How blessed the statement and promise of Jesus:

Then spake Jesus again unto them, saying, I am the light of the world: he that followeth me shall not walk in darkness, but shall have the light of life (John 8:12).


Men, Moon, Maser

Lexington, Mass. (AP)—Powerful red rays being fired at the moon nightly by a team of scientists here could blind a person in 1-2000th of a second at 100 yards, scientists said.

The instrument, an optical maser, is the largest of its kind in the free world. Some scientists agreed unofficially it seemed to bring closer to reality the famed "death ray" of science fiction writers.

Although the Soviet Union is known to be engaged in maser research, nothing is known about how big an instrument they may have developed.

The word maser is an acronym for Molecular Amplification of Stimulated Emission Radiation.

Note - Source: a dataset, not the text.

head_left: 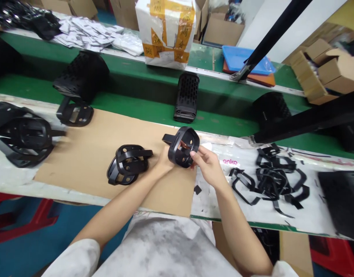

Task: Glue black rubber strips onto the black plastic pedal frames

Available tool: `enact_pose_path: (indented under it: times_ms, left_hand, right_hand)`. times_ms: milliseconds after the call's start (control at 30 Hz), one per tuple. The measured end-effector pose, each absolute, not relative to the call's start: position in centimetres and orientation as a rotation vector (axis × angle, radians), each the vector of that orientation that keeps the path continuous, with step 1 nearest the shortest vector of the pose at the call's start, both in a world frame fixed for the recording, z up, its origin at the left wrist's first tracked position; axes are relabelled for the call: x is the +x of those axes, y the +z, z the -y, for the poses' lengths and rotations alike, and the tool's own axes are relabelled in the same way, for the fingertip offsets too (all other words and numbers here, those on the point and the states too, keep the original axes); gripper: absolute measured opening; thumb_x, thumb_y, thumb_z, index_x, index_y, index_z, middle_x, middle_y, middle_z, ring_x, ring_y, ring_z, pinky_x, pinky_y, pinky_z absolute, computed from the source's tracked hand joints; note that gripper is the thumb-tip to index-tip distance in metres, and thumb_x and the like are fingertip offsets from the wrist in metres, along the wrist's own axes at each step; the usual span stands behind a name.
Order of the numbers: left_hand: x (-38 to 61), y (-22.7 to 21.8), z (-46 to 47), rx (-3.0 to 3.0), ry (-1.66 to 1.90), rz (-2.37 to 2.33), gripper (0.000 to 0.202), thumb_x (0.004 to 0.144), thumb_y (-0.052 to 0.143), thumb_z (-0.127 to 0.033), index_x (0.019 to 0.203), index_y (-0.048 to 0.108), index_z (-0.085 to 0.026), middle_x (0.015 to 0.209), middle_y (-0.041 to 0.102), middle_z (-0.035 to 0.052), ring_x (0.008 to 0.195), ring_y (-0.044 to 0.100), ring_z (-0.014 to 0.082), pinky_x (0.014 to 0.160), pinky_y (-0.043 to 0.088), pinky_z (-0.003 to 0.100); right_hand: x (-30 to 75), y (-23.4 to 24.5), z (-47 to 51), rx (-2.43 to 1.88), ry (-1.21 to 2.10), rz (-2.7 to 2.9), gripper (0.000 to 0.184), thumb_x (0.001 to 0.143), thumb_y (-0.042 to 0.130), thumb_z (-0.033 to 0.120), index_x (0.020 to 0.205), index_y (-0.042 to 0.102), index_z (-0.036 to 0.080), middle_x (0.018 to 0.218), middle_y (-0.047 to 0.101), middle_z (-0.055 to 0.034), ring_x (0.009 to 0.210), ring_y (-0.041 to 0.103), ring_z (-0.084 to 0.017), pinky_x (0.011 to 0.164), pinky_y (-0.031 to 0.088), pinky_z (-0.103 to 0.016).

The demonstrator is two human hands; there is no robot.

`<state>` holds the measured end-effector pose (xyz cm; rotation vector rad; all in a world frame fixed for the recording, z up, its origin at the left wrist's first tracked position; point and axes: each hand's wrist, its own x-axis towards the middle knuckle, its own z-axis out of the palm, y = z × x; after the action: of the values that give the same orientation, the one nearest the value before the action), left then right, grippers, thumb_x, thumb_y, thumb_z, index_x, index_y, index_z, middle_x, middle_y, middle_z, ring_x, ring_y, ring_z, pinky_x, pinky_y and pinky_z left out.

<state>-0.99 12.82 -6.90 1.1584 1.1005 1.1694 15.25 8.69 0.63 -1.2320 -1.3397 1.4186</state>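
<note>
A black plastic ring-shaped part (pixel 177 148) with holes and a protruding tab is held between my two hands above the cardboard sheet's right end. My left hand (pixel 166 158) grips it from the left and behind, its fingers partly hidden by the part. My right hand (pixel 209 166) pinches the lower right rim between thumb and fingers. Left of my hands, two similar black parts (pixel 129 163) lie overlapping on the cardboard sheet (pixel 87 154). On the white table to my right is a tangled pile of thin black strips and frames (pixel 273 177).
More black ring parts (pixel 29 132) are heaped at the left, with another (pixel 75 113) at the cardboard's corner. Perforated black housings (pixel 187 96) stand on the green belt. A taped white box (pixel 166 34) and blue tray (pixel 237 59) sit beyond. A dark metal post (pixel 272 34) rises at right.
</note>
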Motion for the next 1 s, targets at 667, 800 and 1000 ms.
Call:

The Massachusetts Institute of Technology scientists making the tests hit the moon 13 times Wednesday night and 20 times Thursday night. They caught a reflection of their hits electronically Wednesday night. The MIT crew do not expect to analyze the data from the Thursday tests for several days but suspect they may have hit a spot on the moon that did not reflect well.

The maser was built for experimental work by the Raytheon Co.

The four powerful lamps used in the test put out an amount of light roughly equivalent to eight million watts. The ordinary household light bulb is usually less than 100 watts.

The mighty flash was beamed on an artificial ruby crystal rod for l/1000th of a second.   This in turn built up the light to a high-energy peak, then fired it out all at the same wave length person in l/2000th of a second at 100 yards, scientists said.
Because, unlike ordinary light, the light from the maser is composed of the same wave length, the beam can be "fired" with precise aim at a target.

In the moon experiment the light is shot through a telescope and illuminates an area of the moon only a couple of miles across.

Because bigger masers can be built, scientists say they could be used to hit missiles or satellites with possibly destructive effect. Even rays from a small maser can penetrate tough metal in the laboratory, and scientists handle them as they would a loaded gun.

More wonderful was the achievement we read of in Genesis 1:14-18. More wonderful are the wonders put before us in these Bible words: "The blessed and only

Potentate, the King of kings, and Lord of lords; Who only hath immortality, dwelling in the light which no man can approach unto; whom no man hath seen, nor can see; to whom be honor and power everlasting. Amen" (I Timothy 6:15,16).